Written by Tamr
Companies have invested an estimated $3-4 trillion in IT over the last 20-plus years. Most investment has gone into development and deployment of single systems, applications, functions and geographies to automate and optimize key business processes. This increases the number of data silos. Automated business processes generate further data.
Companies are now investing heavily in Big Data and Analytics 3.0 to begin the analytic prosecution of all this data. Data Variety – the natural, siloed nature of data as it’s created – is becoming a bottleneck. Its cost is appreciated when companies attempt to ask simple questions across many business silos: divisions, geographies, functions. Current top-down, deterministic data unification approaches (such as ETL, ELT and MDM) weren’t designed to scale to the variety of hundreds, thousands or tens of thousands of data silos. These systems depend on highly trained architects developing “master” schemas – “the one schema to rule them all.” This is a red herring.
The fundamental diversity and mutability of enterprise data and semantics lead towards a bottom-up, probabilistic approach to connecting data sources from various silos. You also need to engage source owners to curate data at scale.
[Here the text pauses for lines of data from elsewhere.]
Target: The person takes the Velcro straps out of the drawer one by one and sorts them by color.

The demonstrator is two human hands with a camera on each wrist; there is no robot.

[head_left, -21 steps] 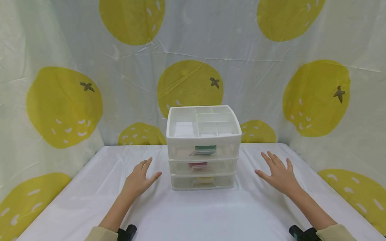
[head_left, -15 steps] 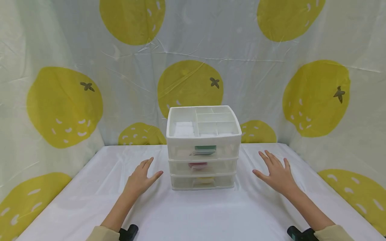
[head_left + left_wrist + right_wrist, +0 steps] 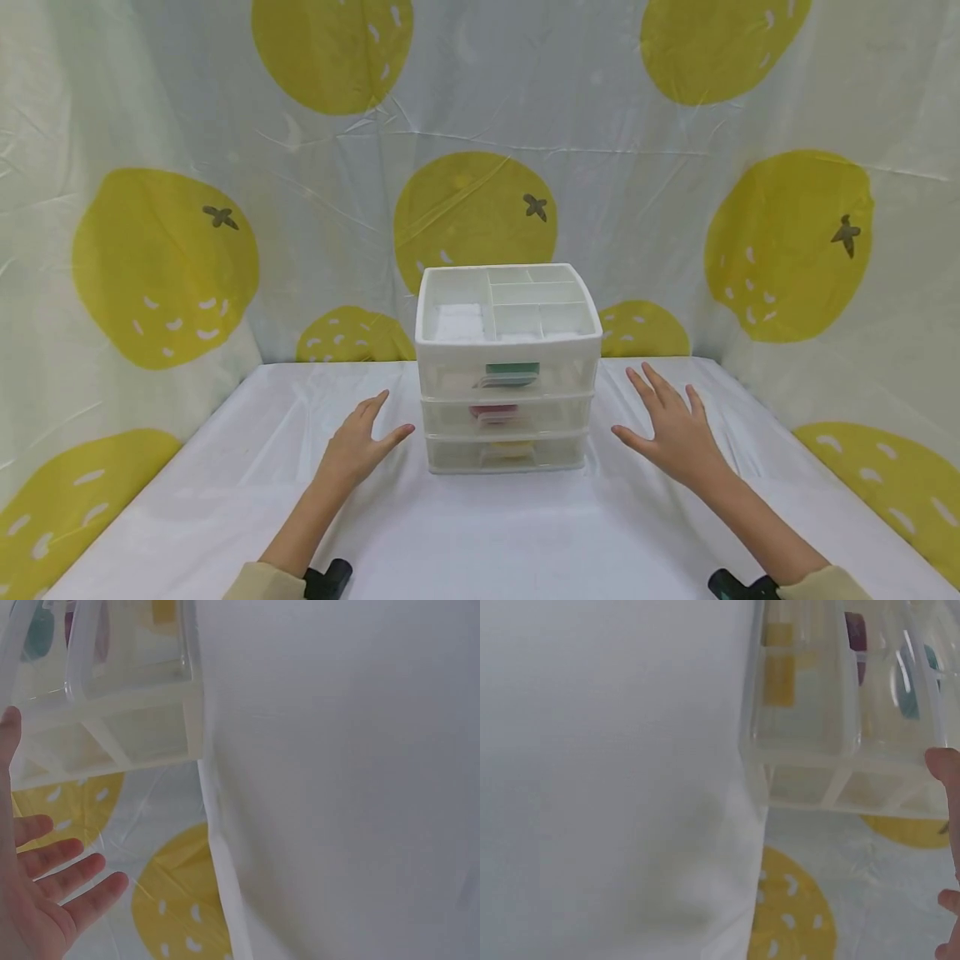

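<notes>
A white plastic drawer organizer [image 3: 508, 340] with three stacked translucent drawers stands on the table, its divided top tray facing up. Through the drawer fronts show something green [image 3: 512, 369] in the top one, something dark red [image 3: 493, 412] in the middle one and something yellow [image 3: 512, 448] in the bottom one. To the left of the organizer is my left hand [image 3: 354, 450], fingers spread, touching nothing. My right hand [image 3: 675, 437], also spread and holding nothing, hovers to its right. Both thumbs point inward toward the organizer, with gaps on either side.
A white cloth [image 3: 510, 533] covers the table. Behind and along both sides hangs a pale curtain [image 3: 322, 183] printed with big yellow lemons. Dark wrist-worn devices sit at the left cuff [image 3: 328, 579] and the right cuff [image 3: 738, 586].
My right hand has moved left, closer to the organizer, and slightly farther forward. The left hand has shifted a little to the right. The organizer stays in place.
</notes>
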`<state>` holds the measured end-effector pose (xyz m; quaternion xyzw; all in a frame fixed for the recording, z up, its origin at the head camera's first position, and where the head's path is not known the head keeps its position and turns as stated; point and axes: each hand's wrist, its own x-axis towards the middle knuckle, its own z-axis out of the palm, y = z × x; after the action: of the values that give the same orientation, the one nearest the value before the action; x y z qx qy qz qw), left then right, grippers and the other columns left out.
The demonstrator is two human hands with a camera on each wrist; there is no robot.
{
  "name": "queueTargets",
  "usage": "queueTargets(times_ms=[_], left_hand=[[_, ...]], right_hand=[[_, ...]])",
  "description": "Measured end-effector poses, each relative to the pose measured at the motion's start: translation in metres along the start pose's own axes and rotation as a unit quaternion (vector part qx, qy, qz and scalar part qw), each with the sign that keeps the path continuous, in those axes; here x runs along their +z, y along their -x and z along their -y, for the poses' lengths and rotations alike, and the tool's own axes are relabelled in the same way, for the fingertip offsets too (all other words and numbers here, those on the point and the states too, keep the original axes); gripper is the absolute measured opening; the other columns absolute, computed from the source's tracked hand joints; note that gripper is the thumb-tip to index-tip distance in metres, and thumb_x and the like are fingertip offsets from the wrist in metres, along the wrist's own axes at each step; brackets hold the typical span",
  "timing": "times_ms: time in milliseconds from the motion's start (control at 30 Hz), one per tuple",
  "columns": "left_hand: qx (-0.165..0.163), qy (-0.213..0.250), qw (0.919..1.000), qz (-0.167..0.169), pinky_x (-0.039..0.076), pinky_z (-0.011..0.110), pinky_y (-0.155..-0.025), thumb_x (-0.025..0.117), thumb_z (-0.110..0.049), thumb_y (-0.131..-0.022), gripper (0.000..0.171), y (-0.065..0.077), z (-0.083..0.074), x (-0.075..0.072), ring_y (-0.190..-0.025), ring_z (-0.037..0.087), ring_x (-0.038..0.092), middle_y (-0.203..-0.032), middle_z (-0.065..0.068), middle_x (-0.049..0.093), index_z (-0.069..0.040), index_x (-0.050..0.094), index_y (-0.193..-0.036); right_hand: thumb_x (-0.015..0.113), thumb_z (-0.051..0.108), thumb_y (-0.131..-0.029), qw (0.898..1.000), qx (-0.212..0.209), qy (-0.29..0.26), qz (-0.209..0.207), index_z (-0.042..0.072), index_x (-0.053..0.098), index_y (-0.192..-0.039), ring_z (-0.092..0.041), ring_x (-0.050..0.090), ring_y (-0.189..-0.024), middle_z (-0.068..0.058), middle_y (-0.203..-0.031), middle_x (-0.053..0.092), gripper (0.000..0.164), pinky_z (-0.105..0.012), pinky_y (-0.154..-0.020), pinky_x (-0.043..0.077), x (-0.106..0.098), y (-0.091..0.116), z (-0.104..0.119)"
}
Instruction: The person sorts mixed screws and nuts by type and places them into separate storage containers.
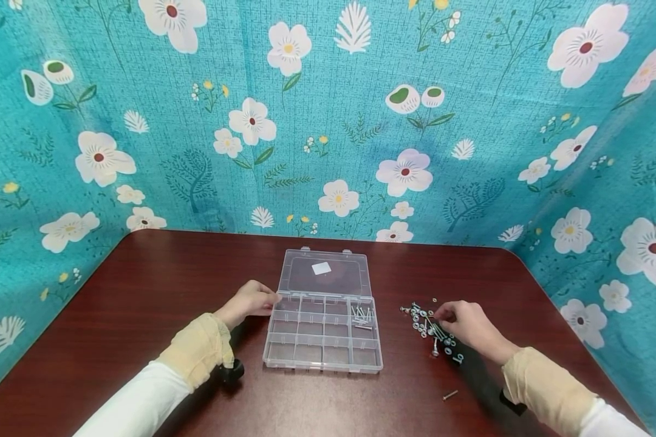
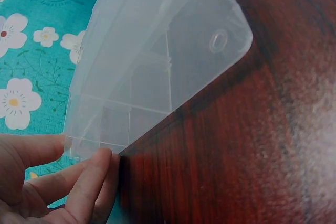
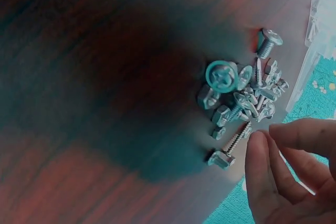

Overcoming data silos demands a more scalable, open and collaborative approach to getting data to work together – one that respects the need for data quality, provenance and fidelity.
A new bottom-up, probabilistic approach to data unification provides the scalability to exploit Big Data Variety. Finding and connecting siloed data into unified views starts to look more like a Google search circa 2014 than a Yahoo index crawl circa 1995.